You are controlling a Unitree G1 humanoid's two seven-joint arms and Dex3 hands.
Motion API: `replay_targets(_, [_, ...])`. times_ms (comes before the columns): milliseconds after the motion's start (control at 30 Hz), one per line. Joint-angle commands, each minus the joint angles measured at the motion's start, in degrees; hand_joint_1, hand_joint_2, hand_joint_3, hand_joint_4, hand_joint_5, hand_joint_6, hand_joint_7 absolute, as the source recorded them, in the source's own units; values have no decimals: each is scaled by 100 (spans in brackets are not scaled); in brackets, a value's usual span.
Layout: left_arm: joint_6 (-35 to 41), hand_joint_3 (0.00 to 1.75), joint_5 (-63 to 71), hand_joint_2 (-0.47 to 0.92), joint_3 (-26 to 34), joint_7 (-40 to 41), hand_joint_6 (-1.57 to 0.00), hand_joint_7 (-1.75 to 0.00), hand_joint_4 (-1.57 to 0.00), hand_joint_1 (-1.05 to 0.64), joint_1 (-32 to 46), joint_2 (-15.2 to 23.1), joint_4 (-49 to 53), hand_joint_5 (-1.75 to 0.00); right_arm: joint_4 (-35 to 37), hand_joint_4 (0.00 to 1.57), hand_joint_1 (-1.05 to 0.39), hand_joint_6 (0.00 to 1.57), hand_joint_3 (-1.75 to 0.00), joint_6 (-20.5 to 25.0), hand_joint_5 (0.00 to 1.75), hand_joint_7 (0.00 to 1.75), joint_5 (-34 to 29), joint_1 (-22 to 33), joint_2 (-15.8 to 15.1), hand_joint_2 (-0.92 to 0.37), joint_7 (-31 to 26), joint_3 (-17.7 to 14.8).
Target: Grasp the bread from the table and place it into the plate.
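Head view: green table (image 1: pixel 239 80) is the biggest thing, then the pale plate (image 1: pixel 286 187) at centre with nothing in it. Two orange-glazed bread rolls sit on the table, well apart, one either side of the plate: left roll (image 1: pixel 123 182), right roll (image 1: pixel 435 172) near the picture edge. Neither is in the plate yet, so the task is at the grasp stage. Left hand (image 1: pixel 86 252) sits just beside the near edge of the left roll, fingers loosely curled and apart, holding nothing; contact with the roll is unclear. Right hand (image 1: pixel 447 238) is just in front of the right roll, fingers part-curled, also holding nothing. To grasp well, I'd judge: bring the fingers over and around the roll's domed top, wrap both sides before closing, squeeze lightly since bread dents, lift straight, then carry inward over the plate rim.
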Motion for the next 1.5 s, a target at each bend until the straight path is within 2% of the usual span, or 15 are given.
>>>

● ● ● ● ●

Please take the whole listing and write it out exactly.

You are controlling a Unitree G1 humanoid's two seven-joint arms and Dex3 hands.
Motion API: `replay_targets(_, [_, ...])`. times_ms (comes before the columns): milliseconds after the motion's start (control at 30 Hz), one per line. Joint-angle commands, each minus the joint angles measured at the motion's start, in degrees; hand_joint_1, hand_joint_2, hand_joint_3, hand_joint_4, hand_joint_5, hand_joint_6, hand_joint_7 absolute, as the source recorded them, in the source's own units; values have no decimals: each is scaled by 100 (spans in brackets are not scaled); in brackets, a value's usual span.
Layout: left_arm: joint_6 (-35 to 41), hand_joint_3 (0.00 to 1.75), joint_5 (-63 to 71), hand_joint_2 (-0.47 to 0.92), joint_3 (-26 to 34), joint_7 (-40 to 41), hand_joint_6 (-1.57 to 0.00), hand_joint_7 (-1.75 to 0.00), hand_joint_4 (-1.57 to 0.00), hand_joint_1 (-1.05 to 0.64), joint_1 (-32 to 46), joint_2 (-15.2 to 23.1), joint_4 (-49 to 53), hand_joint_5 (-1.75 to 0.00); right_arm: joint_4 (-35 to 37), hand_joint_4 (0.00 to 1.57), hand_joint_1 (-1.05 to 0.39), hand_joint_6 (0.00 to 1.57), hand_joint_3 (-1.75 to 0.00), joint_6 (-20.5 to 25.0), hand_joint_5 (0.00 to 1.75), hand_joint_7 (0.00 to 1.75), joint_5 (-34 to 29), joint_1 (-22 to 33), joint_2 (-15.8 to 15.1), hand_joint_2 (-0.92 to 0.37), joint_7 (-31 to 26), joint_3 (-17.7 to 14.8).
Target: Grasp the bread from the table and place it into the plate.
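Head view: green table (image 1: pixel 239 80) is the biggest thing, then the pale plate (image 1: pixel 286 187) at centre with nothing in it. Two orange-glazed bread rolls sit on the table, well apart, one either side of the plate: left roll (image 1: pixel 123 182), right roll (image 1: pixel 435 172) near the picture edge. Neither is in the plate yet, so the task is at the grasp stage. Left hand (image 1: pixel 86 252) sits just beside the near edge of the left roll, fingers loosely curled and apart, holding nothing; contact with the roll is unclear. Right hand (image 1: pixel 447 238) is just in front of the right roll, fingers part-curled, also holding nothing. To grasp well, I'd judge: bring the fingers over and around the roll's domed top, wrap both sides before closing, squeeze lightly since bread dents, lift straight, then carry inward over the plate rim.
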Motion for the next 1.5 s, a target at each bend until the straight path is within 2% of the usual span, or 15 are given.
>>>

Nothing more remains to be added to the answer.